Make no mistake, the
abuses that you describe are genuine, and some of them, when I am elected
global president, I shall take steps to wipe out, probably starting by putting triclosan
and a few associated compounds on the prohibited list, along with heroin.
GCC, good question
of course, but not as easy to answer as to ask (not that questioning skills are
to be sniffed at in science, to be sure!) As a rule of thumb the strains chosen
for testing are pretty helpful; the microbiologists concerned were not being
particularly stupid. If those strains are controlled by a particular treatment,
then you can reasonably assume that most others would be as well. This said,
there are very important reservations.
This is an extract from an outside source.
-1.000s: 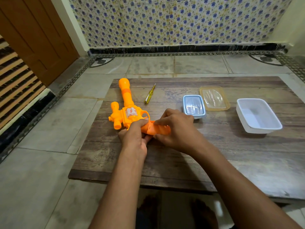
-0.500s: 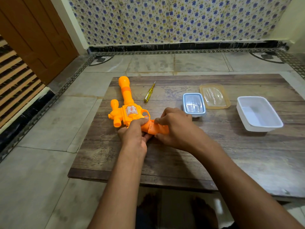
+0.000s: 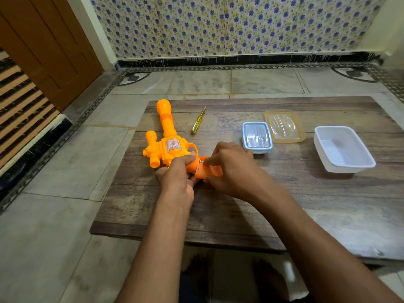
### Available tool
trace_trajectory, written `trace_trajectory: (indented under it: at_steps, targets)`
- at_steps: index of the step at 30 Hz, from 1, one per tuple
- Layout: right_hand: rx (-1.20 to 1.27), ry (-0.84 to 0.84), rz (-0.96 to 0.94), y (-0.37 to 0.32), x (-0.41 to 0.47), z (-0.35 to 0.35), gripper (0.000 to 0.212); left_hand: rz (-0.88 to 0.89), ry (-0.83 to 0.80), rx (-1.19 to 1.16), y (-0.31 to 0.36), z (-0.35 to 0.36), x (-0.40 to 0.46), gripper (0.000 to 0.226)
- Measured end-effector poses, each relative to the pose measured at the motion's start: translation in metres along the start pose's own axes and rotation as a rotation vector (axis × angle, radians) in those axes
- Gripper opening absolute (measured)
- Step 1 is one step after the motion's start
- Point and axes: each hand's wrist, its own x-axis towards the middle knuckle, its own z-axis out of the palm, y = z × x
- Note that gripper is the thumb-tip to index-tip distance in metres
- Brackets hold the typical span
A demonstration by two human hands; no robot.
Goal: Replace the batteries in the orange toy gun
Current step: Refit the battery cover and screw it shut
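Nearest, two bare forearms reach forward over the front edge of a low wooden table (image 3: 218, 215).

Item: left hand (image 3: 177, 178). Fingers curled and pressed together around the grip end of the orange toy gun (image 3: 168, 147); the thumb lies on top of the grip, the remaining fingers wrap beneath it, their tips showing under the handle.

Item: right hand (image 3: 231, 169). Fingers bent and held close together, forefinger and thumb pinching at the orange battery cover (image 3: 207, 171) on the handle. The cover sits directly between the fingertips of both hands. A slot of the open compartment shows just beyond the right forefinger; its contents are too small to tell.

Item: toy gun body. It lies flat on the table, extending away from the left fingers, barrel pointing to the far edge, a silver label on its side, side nozzles to the left of the left thumb.

Item: yellow screwdriver (image 3: 197, 120). Beyond the fingers, just right of the barrel, apart from it, tip pointing away.

Item: small lidded blue container (image 3: 257, 137). Just past the right knuckles, not touching them.

Item: clear amber-rimmed lid (image 3: 284, 125). Behind and right of the blue container, touching or nearly so.

Item: white open tub (image 3: 343, 149). Well to the right of the right hand.

Farthest: tiled floor (image 3: 65, 160), patterned wall (image 3: 218, 25), brown door (image 3: 43, 47).
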Motion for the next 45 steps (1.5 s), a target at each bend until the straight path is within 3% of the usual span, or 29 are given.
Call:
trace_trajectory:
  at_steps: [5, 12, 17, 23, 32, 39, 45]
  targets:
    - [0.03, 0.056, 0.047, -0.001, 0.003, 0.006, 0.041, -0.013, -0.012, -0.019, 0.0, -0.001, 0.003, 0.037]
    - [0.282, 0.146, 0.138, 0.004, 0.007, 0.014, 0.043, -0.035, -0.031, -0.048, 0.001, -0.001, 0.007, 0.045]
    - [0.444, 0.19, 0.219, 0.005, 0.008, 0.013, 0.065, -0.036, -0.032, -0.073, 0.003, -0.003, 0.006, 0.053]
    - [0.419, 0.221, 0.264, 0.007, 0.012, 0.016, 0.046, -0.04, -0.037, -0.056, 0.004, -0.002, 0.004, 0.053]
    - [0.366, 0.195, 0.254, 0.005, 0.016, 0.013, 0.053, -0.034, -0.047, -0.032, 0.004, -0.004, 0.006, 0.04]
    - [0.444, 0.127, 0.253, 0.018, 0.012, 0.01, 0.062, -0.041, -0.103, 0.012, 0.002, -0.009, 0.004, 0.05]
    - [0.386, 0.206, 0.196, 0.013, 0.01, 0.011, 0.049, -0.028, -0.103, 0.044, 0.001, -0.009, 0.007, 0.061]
For one thing, each of the four species
that Peter mentioned occur in many strains, ranging from practically harmless
(even useful as probiotics or normal flora) to dangerously infectious or
nosocomial, with horrific degrees of multiple microbicidal resistance. However,
none of them is spore forming. I wonder how some of our marvellous commercial
products would perform in challenging, say a partly sporulated population of
certain Clostridum strains. (Peter? Any ideas?)
Then again, every
time anyone begins to explore the environment for evidence of how many unknown
bacteria there are in a given environment, they generally retrieve mind-numbing
counts. We don’t know what those bugs are, or even whether they are good, bad
or indifferent.
Sometimes it really
is no easier to answer the questions than to ask.
It's because, we're not sure whether all bacteria has been discovered yet. Also things aren't always 100% affective, on a game you don't always acheive 100%.